> [Description of the task] Only those lines running from the start of the listing below through the line that holds "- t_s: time" are to be written out, exactly and in full.

> [Dataset extract]
++++

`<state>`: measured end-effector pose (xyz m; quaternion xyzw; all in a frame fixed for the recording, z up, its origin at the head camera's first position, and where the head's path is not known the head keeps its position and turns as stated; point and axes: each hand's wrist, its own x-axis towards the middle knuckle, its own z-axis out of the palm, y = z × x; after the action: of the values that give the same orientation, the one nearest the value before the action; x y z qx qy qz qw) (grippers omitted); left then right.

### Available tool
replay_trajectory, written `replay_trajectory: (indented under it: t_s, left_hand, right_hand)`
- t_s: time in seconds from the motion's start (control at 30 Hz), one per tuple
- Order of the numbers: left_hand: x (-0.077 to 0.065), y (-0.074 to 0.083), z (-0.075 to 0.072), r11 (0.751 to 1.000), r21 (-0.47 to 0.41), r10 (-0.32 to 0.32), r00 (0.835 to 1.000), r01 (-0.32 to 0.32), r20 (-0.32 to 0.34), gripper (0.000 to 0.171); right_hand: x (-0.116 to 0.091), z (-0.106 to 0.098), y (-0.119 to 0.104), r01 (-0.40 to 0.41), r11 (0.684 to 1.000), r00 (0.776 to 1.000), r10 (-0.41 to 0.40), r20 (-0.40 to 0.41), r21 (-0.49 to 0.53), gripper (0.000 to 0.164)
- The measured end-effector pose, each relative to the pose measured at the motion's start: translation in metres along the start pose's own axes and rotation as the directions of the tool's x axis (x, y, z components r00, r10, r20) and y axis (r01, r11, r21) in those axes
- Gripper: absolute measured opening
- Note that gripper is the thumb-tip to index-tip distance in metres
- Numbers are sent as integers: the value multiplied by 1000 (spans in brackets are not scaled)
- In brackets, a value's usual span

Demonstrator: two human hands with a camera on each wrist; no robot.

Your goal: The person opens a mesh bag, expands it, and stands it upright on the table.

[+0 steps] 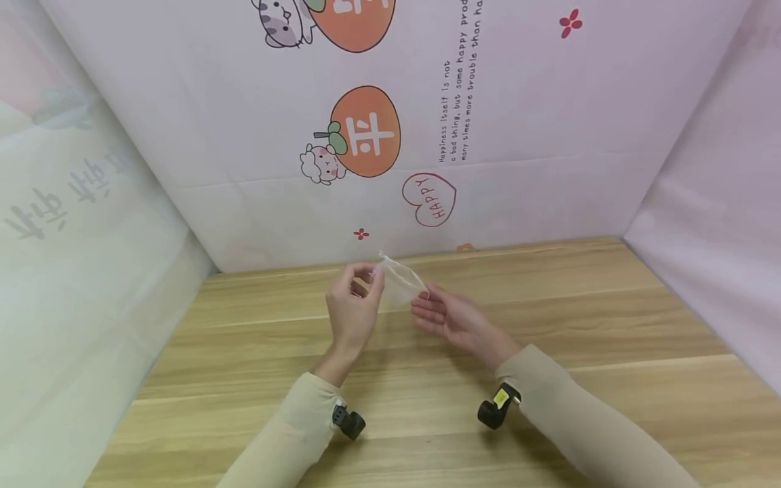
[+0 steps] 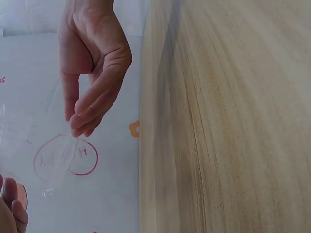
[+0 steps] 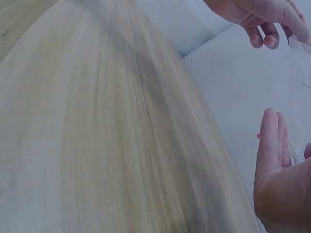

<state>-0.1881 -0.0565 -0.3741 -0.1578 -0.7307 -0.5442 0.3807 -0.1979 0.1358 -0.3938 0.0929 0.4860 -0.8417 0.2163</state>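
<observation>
A small clear plastic bag [image 1: 399, 281] is held in the air between the two hands, above the table. My left hand [image 1: 355, 305] pinches one end of it between thumb and fingertips; the left wrist view also shows this hand [image 2: 97, 63] with the see-through film [image 2: 60, 165] hanging from the tips. At the other end, my right hand [image 1: 457, 322] holds the bag's edge by the thumb, its other fingers fairly straight. In the right wrist view the right hand [image 3: 282, 184] is partly cut off, and the bag is faint against the pale background.
Beneath the hands is a wood-grain table [image 1: 403, 413]. A white printed sheet [image 1: 518, 135] stands along its back edge, with pale sheets [image 1: 73, 271] at both sides. Each sleeve carries a small black wrist camera [image 1: 349, 421].
</observation>
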Motion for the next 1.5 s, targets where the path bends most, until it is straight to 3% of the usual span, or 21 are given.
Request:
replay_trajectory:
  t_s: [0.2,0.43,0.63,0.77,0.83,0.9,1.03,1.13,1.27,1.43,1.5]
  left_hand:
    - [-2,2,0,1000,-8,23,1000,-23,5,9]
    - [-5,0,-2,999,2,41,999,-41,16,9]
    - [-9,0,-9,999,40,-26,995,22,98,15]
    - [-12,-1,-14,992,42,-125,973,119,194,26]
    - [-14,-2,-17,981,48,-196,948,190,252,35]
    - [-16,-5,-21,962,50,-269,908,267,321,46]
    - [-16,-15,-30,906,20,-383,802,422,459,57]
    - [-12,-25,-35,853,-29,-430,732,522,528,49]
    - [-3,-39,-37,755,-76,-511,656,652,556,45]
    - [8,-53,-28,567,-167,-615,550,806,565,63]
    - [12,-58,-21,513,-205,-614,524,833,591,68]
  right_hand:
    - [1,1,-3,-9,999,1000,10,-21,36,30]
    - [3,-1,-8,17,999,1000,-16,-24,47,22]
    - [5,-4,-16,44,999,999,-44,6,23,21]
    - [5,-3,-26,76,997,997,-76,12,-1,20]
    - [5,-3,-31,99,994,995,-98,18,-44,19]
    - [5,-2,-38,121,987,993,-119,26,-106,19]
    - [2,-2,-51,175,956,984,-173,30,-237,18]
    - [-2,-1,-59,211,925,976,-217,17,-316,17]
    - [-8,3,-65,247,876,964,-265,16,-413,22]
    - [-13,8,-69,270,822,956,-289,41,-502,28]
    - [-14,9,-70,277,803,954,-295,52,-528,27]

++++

> [Response for this exercise]
`<state>`: measured end-effector pose (xyz m; quaternion xyzw; all in a frame fixed for the recording, z up, its origin at the head camera's first position, and where the head's path is not known the head keeps its position and turns as stated; point and axes: each hand's wrist, its own x-axis towards the middle knuckle, its own z-axis out of the palm, y = z × x; after the action: of the values that give the same orientation, the one nearest the value before the action; x y z qx qy qz qw) (grippers omitted); left then right.

### Available tool
replay_trajectory, written `replay_trajectory: (indented under it: t_s, left_hand, right_hand)`
- t_s: time in seconds from the motion's start (control at 30 Hz), one per tuple

This is the complete answer.